EXERCISE REQUIREMENTS:
Check each line of the material. Copy those containing "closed".

(DATA SHOWN)

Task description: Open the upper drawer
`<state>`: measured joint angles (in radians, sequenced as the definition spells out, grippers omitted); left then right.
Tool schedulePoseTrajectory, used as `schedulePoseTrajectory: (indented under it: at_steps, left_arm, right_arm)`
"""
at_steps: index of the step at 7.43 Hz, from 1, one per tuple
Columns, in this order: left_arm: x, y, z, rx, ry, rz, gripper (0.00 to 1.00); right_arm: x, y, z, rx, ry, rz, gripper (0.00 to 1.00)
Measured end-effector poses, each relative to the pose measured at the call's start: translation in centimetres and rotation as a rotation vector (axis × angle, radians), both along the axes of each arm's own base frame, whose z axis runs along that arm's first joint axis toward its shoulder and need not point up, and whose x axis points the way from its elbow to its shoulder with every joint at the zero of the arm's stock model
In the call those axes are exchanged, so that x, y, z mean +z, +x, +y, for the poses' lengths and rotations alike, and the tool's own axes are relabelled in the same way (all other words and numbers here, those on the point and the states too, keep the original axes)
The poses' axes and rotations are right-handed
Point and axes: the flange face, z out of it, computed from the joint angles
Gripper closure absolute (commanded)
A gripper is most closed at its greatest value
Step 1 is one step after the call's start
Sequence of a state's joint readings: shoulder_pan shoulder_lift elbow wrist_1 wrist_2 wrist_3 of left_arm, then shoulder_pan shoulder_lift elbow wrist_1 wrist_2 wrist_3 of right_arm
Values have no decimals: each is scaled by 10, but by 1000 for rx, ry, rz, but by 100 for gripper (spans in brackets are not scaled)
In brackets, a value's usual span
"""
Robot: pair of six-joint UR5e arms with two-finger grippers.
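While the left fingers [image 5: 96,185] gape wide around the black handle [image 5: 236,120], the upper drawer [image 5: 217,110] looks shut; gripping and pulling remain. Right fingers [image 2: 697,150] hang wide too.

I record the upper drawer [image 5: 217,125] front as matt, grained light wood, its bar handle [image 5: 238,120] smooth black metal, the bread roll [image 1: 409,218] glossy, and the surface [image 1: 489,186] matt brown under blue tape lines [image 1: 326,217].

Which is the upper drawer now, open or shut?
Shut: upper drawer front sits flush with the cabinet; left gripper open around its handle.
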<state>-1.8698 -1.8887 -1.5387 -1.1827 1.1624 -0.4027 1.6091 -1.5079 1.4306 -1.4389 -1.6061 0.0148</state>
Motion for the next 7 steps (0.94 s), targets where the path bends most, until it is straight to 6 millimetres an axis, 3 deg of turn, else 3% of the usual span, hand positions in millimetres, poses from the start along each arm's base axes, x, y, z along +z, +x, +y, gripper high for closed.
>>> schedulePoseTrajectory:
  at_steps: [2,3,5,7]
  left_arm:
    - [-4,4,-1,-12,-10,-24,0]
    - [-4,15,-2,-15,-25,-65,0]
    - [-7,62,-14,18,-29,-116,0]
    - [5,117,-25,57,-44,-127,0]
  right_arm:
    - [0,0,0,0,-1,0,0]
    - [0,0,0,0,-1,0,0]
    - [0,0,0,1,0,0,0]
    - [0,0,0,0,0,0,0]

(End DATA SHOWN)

TASK RESULT:
A gripper is most closed at its greatest value
Motion for the next 7 steps (0.94 s), targets where the path bends most, until it is straight to 6 millimetres an axis, 3 deg of turn, else 3% of the usual span, hand positions in millimetres, poses from the start along each arm's base axes, x, y, z along +z, +x, +y, gripper high for closed.

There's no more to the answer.